Last week, additional strides were made in Iraq’s relations with yet another Arab neighbor: Saudi Arabia. Saudi King Salman invited Prime Minister Haider Al-Abadi to visit the kingdom. The prime minister’s office reacted positively to the invitation, which is seen as an effort to thaw decades-long tension between the two nations. Achieving political normalcy with Saudi Arabia and furthering a meaningful diplomatic relationship will help bring stability to Iraq.

The recent developments in Saudi Arabia’s military role in Yemen, however, have complicated the situation. A Saudi-led coalition has carried out scores of airstrikes on Yemen’s Shiite rebels, the Houthis. Though accused of being an Iranian proxy, the group is a homegrown organization that has existed for years in Yemen.

Iraq’s leadership has voiced its opposition to Arab military intervention in Yemen, which some have criticized as contradictory, given that Iraq has welcomed the help of coalition forces to fight the invasion of ISIS. Iraq’s foreign minister Ibrahim Al-Jafari explains the distinction in policy as a difference of what is actually taking place on the ground. “The situation is different. In Yemen, the Houthis are an integral part of the society, but members of the Islamic State group in Iraq are not Iraqis. They are of different nationalities and have come from different parts of the world.”

Read Also:  Iraq: Merely an age-old sectarian narrative?

In the recent Arab League Summit in Egypt on March 29, Iraq was one of the few Arab nations that voiced concerns over the summit’s decision for military intervention in Yemen led by Saudi Arabia. When asked if the Arab-Iranian conflict had become a priority for the Arab League, Al-Jafari responded, “I would say that it is an Arab-Arab conflict. The Arab countries have opened a new page of war, while we need to spread peace now more than ever. I hope the Arab League will be up to the responsibility.”

The position that Iraq takes due to its own national experience sets it apart from others, but simultaneously creates difficulty in its diplomatic overtures to other Arab nations who see Iraqis as proxies of Iranian foreign policy. Though Iraq may provide a unique perspective, given its Arab affiliation and its close relationship to Iran, it can easily be sidelined by the dominant majority of Sunni-led monarchies in the Arab league.

Al-Jafari also made a visit to neighboring Arab nation Syria. There he met with Syrian President Bashar Al-Assad where the two leaders reaffirmed their nations’ dedication to combatting terrorism. Though Syria does not enjoy the favor of most of the region’s Arab nations, it is nonetheless a strategic partner for Iraq in fighting the threat of terrorism. This is in addition to the recent change in policy, or at least rhetoric, of the United States towards Syria. Given the alternatives Washington has in Syria, the U.S. has become at least neutral towards the Syrian government.

The significance of a more actively diplomatic Iraq

Iraq’s policy of reaching out to its Arab neighbors is significant in furthering its own stability as a nation.
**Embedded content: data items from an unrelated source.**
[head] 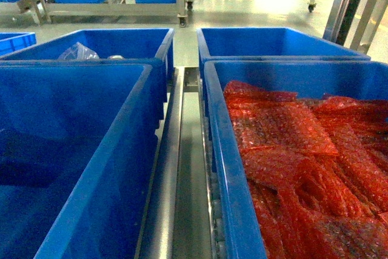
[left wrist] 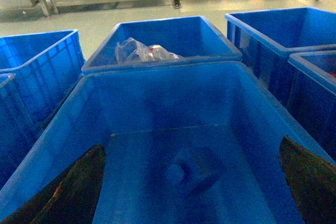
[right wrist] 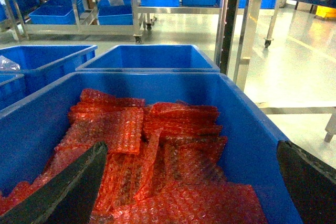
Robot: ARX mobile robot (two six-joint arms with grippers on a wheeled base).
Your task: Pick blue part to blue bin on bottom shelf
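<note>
bins sitting in 2 rows on the bottom shelf [head: 182,168], both grippers hovering above them with nothing held.

left gripper [left wrist: 191,182] is hanging over the near left blue bin [left wrist: 157,93], its fingers [left wrist: 73,187] spread wide apart and holding nothing; the blue part [left wrist: 193,170] is lying on that bin's floor, between the fingers in the left wrist view. right gripper [right wrist: 191,182] is hovering over the near right bin [right wrist: 247,129], which is filled with red bubble-wrap bags [right wrist: 157,145], its fingers also wide apart and holding nothing. a clear plastic bag [left wrist: 139,52] is lying in the far left bin [left wrist: 173,30].
</note>
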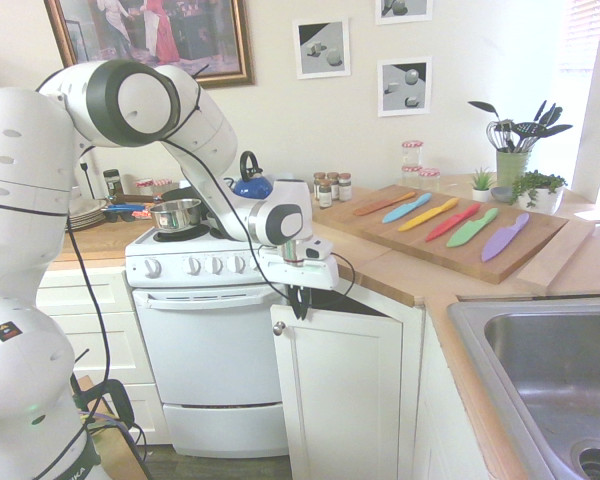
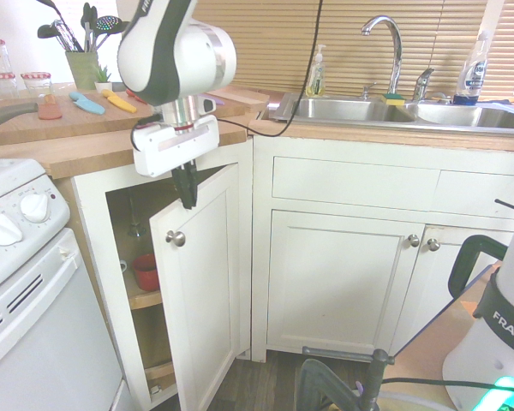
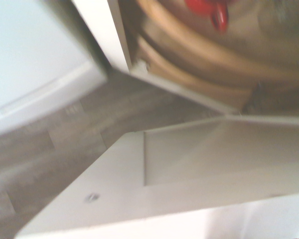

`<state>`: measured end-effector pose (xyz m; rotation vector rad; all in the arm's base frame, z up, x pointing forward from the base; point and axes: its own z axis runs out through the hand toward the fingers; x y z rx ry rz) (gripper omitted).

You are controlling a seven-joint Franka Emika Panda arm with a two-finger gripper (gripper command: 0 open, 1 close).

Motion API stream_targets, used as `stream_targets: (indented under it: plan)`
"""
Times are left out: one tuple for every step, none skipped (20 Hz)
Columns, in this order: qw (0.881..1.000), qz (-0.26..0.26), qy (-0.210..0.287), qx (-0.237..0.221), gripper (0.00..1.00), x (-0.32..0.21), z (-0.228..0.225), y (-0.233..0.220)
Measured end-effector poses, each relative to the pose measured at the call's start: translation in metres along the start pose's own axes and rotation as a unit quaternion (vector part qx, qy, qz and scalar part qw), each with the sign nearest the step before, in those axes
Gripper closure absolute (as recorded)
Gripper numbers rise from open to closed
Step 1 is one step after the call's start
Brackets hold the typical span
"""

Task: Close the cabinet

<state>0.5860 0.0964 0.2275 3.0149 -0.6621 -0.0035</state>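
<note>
The cabinet (image 2: 201, 300) is a white base unit under the wooden counter, and its tall shaker-panel door (image 1: 340, 400) stands partly open, swung well toward the frame. A small round silver knob (image 2: 176, 238) sits near the door's top corner. My gripper (image 2: 187, 195) is shut, with its dark fingers pointing down against the door's top edge, just above the knob. From the other side, the gripper (image 1: 300, 304) shows at the door's upper edge beside the knob (image 1: 278, 328). In the wrist view the door panel (image 3: 199, 164) fills the lower part, with round shelves behind.
A white oven (image 1: 205, 340) with a row of knobs stands right beside the door. Inside the cabinet a red mug (image 2: 146, 272) rests on a round wooden shelf. A cutting board (image 1: 460, 232) with coloured knives lies on the counter, and a sink (image 1: 555, 370) sits further along.
</note>
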Motion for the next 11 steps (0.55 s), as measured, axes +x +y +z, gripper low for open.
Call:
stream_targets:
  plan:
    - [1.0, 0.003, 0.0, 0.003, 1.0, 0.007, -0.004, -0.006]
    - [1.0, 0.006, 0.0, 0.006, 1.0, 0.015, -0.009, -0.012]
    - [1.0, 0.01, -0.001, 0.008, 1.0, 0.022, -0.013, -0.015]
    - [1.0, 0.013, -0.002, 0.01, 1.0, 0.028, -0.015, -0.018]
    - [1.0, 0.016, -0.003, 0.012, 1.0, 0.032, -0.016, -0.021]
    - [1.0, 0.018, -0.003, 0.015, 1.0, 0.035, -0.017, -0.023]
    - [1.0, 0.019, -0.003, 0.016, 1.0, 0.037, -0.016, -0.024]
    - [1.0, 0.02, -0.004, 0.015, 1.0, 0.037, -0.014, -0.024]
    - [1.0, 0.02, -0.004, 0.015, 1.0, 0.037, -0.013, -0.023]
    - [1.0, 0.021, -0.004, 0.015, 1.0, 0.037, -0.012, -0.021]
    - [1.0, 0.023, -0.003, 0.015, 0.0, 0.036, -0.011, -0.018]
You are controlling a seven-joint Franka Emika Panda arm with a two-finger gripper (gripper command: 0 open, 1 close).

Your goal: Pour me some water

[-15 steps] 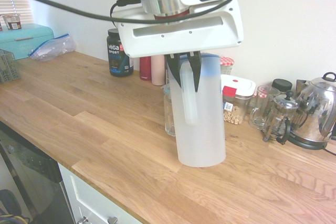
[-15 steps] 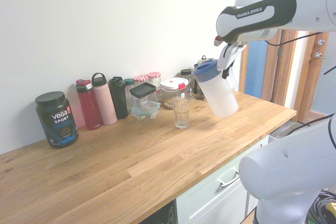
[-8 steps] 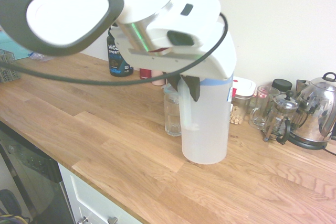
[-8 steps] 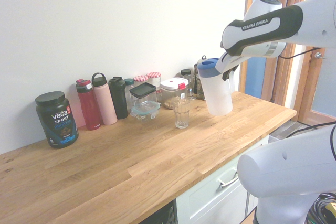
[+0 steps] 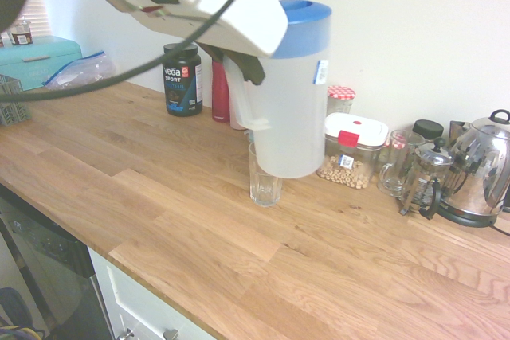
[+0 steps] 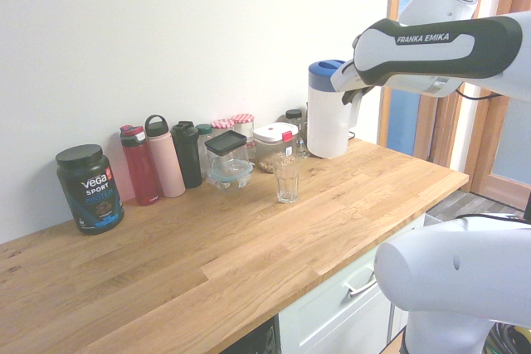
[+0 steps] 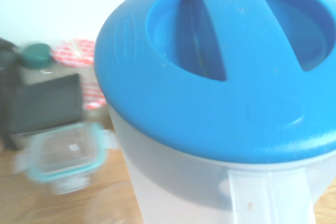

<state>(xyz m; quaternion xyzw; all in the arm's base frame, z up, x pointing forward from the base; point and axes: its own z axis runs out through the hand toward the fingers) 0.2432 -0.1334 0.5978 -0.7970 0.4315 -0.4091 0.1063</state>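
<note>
Currently gripper [image 5: 253, 72] is clenching the handle of the blue-lidded jug [image 5: 292, 117], holding it near upright above the counter. Water is hiding behind the jug's cloudy wall, if inside; can't tell level. Clear glass [image 6: 287, 178] is standing on the wooden counter [image 6: 207, 271], apart from the jug in second exterior view. Black tub [image 6: 90, 190], red bottle [image 6: 139, 167] and pink bottle [image 6: 166, 163] are lining up near the white wall [image 6: 166, 22]. Kettle [image 5: 480, 169] is sitting beside the French press [image 5: 428, 177]. White drawer front [image 6: 340, 288] is showing below; wood-framed door [image 6: 506, 138] is standing beyond the counter.
</note>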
Iraq’s neighbors continue to be skeptical of Iran and, in lamest terms, look at Baghdad’s Shiite-dominated government as an extension of their Iranian adversary. The better Iraq works, and other Arab nations reciprocate, at building meaningful relationships with its Arab neighbors, the more promising the future will look for stability in the Middle East.
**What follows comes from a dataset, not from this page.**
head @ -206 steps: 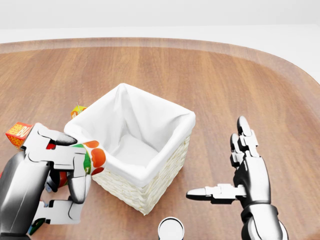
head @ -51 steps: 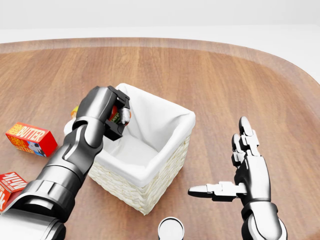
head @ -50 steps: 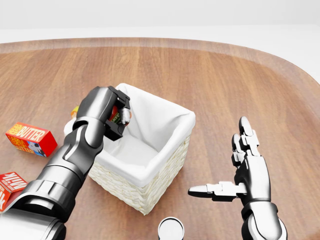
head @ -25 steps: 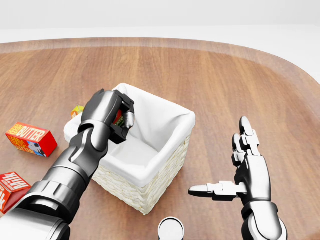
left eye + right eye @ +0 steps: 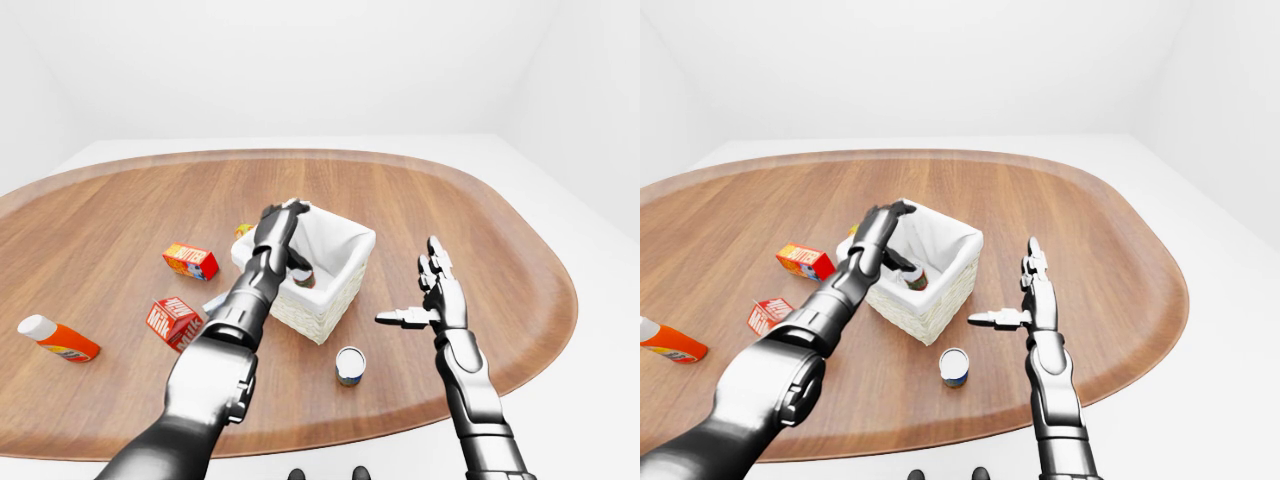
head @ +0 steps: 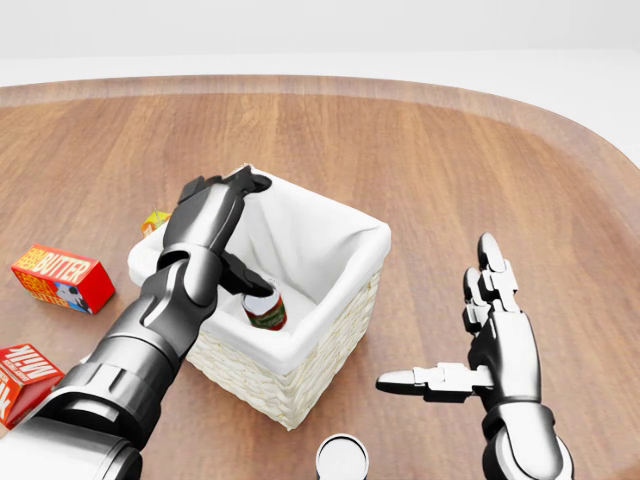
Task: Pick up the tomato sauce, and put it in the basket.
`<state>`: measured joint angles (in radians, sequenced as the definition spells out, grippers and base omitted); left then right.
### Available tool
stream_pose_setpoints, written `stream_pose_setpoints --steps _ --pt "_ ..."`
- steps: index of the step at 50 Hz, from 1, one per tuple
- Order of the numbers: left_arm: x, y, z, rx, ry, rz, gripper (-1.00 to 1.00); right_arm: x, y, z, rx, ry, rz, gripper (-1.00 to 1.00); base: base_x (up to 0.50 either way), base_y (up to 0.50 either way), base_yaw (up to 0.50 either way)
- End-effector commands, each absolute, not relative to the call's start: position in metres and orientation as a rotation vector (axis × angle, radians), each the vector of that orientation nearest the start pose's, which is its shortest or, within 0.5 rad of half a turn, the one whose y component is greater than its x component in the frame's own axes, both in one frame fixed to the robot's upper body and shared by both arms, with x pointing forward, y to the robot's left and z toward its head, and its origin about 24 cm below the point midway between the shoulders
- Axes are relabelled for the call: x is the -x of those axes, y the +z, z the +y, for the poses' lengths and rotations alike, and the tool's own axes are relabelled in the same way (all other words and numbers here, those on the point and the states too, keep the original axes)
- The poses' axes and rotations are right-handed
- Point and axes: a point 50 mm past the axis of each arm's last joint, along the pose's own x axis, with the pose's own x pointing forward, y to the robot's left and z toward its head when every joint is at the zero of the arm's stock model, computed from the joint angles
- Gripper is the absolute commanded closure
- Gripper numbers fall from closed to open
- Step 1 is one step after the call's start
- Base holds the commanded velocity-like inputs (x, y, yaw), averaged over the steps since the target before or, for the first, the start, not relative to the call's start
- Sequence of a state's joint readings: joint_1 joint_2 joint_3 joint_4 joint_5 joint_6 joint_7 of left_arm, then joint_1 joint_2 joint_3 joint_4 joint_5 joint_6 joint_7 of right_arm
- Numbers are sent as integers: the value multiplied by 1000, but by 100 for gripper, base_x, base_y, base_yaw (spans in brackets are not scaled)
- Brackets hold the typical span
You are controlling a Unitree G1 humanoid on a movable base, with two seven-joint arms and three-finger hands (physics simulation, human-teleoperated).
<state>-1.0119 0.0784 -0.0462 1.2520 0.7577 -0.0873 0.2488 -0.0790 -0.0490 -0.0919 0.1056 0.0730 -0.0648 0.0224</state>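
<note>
The tomato sauce can (image 6: 265, 311), red-labelled with a dark top, is inside the white-lined wicker basket (image 6: 335, 218), near its left wall. No finger touches it. My left hand (image 6: 240, 232) hangs over the basket's left rim with its fingers spread open; the thumb (image 6: 243, 281) points down just above the can. At the lower right of the head view my right hand (image 6: 450, 320) is held open and flat above the table, apart from the basket, with nothing in it.
A red butter box (image 6: 62, 278) and a second red box (image 6: 22, 372) lie left of the basket. A small yellow item (image 6: 155, 221) sits behind the basket's left corner. A tin can (image 6: 342, 458) stands below the basket. An orange bottle (image 5: 58, 340) lies far left.
My left hand carried the can up over the basket's left rim, then opened. The can has dropped out of the hand into the basket. The right hand has not moved.
</note>
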Motion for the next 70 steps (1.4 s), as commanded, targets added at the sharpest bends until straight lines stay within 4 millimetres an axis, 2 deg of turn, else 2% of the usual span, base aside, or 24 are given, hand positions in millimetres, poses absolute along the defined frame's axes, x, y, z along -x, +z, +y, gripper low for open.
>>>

Iraq is key in regional stability. What takes place in Iraq directly or indirectly affects the entire region. It continues to be a battlefield for regional powers in shows of power play. However, if the leadership in Iraq begins to dictate its own policy and pursue the initiative of developing its political and economic relationships with other regional players, it can gradually change that dynamic in the Middle East.
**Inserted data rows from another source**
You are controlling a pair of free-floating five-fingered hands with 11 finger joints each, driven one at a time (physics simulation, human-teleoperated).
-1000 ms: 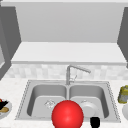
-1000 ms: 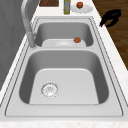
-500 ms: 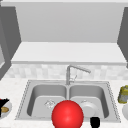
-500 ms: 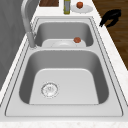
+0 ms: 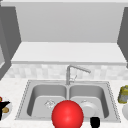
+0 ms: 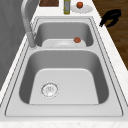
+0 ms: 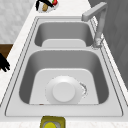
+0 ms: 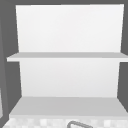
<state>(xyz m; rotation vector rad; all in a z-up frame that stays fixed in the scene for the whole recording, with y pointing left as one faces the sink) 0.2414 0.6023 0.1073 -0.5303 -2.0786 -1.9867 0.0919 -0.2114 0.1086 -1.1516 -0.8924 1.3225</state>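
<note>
White stone table (image 6: 113,60) holds a grey steel double sink (image 6: 65,48). The right hand (image 6: 111,17) hangs by the sink's front edge, fingers loosely bent, holding nothing. A round white plate (image 7: 63,92) lies in the right bowl with a small red ball (image 6: 77,39) beside it, and no hand touches either. The left hand (image 7: 41,5) is over a small plate of food (image 7: 52,8); one cannot tell how its fingers are.

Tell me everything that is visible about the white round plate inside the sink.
The white round plate looks like smooth ceramic, with a raised round centre and a broad rim. It lies flat on the bottom of the right basin of the grey metal double sink, partly covering the drain. In the left side view a small red-brown ball shows at its edge. Neither hand touches it.
</note>
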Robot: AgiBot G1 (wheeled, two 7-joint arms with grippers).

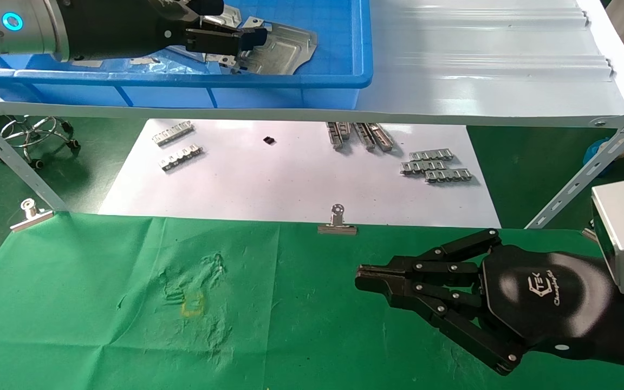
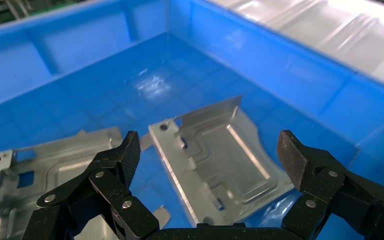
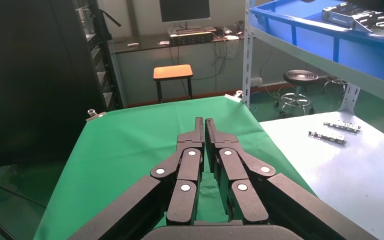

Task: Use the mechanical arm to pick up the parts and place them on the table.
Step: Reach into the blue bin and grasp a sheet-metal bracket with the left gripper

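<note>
Green table bare of plates. Blue tray on shelf above holds plates. Left gripper inside tray, fingers spread wide, gripping nothing. Target plate just ahead, between fingertips, long axis running away from gripper; second plate beside it. Right gripper far off over table, fingers pressed together, idle. Right gripper logo writing not legible.

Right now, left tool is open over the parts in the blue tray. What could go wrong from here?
1. The left tool straddles one part that lies tilted, one edge raised off the tray floor; closing may skid it rather than grip.
2. A second part lies close by the near finger; it could get nudged or pinched too.
3. The right tool, shut, sits over the table and may crowd the drop.
</note>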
Iraq is unique in the political arena of the Middle East. Though its people are diverse ethnically and religiously, it is an Arab-majority country. Its Arab majority is also a Shiite majority, which places it in proximity to the Islamic Republic of Iran. With this mere dynamic, Iraq could be the long-term link that bridges stability in the region and thaws the cold-war between the Middle East’s major powers, Iran and Saudi Arabia.